Online-Aktivitäten der Reisebranche sind unzureichend

Das Online-Angebot der Reisebranche schöpft das E-Sales-Potenzial nicht annähernd aus. In Leistungsniveau und Umsetzungsqualität erreichen die Portale der Reiseanbieter nicht einmal den Durchschnitt.

Das ist die Quintessenz einer Studie des IT-Beratungsunternehmens Cambridge Technology. Die Reisebranche müsse ihre Websites ausbauen und besser auf die Kundenbedürfnisse zuschneiden, raten die Gurus von Cambridge.

Das Unternehmen hat 18 Reiseanbieter aus Deutschland, der Schweiz, Österreich und den USA unter die Lupe genommen. Fluggesellschaften waren ebenso vertreten wie Bahn und Nahverkehr. Auch eine Reihe von Online-Agenturen waren mit von der Partie. Kriterien bei der Bewertung waren das Leistungsangebot und die Umsetzung.

Am besten schnitt das Portal der Lufhansa, LH Infoflyway ab. Sowohl Funktionalität als auch die Bedienbarkeit wurden von Cambridge mit “zufrieden stellend” benotet. Doch von den 18 bewerteten Angeboten fanden nur sechs die Gnade der Tester und wurden zumindest mit durchschnittlich bewertet. Dazu gehörten die Deutsche Bahn, Opodo und der kalifornische Nahverkehrsanbieter BART.
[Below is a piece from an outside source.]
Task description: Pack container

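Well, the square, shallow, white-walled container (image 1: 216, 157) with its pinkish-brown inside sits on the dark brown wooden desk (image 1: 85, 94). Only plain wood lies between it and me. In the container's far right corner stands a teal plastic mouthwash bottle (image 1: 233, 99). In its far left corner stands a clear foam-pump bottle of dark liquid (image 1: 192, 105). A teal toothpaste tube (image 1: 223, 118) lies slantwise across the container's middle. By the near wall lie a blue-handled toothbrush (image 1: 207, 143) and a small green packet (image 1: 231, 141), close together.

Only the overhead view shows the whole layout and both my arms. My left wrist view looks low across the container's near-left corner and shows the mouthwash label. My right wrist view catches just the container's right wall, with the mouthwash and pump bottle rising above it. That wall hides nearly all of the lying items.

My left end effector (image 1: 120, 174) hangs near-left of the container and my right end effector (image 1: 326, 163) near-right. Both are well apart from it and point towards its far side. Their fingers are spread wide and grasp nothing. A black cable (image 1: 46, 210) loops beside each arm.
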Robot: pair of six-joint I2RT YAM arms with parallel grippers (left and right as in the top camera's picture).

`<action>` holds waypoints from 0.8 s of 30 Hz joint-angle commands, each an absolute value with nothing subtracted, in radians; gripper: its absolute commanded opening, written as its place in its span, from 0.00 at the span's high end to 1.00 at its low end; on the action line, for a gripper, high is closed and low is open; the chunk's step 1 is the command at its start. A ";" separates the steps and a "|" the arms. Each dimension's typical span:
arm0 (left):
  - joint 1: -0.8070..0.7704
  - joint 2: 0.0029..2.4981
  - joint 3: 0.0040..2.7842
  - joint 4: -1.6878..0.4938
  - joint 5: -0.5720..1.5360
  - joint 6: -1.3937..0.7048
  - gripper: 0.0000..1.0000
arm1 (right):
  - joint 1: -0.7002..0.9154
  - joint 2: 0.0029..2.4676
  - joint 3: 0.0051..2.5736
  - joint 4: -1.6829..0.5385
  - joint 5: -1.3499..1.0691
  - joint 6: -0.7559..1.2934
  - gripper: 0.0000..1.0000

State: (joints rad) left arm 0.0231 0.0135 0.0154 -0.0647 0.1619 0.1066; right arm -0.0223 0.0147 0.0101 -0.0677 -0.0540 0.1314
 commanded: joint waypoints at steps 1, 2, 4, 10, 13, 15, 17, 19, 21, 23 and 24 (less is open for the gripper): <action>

Die Online-Agenturen eBookers und Travelocity konnten dagegen weniger überzeugen. Über die Internet-Aktivitäten der Billigflieger Germania, Deutsche BA, Buzz und Ryan Air deckt Cambridge gnädig den Mantel des Schweigens, ebenso wie über das Nahverkehrsangebot der Großräume Frankfurt, Berlin und Zürich.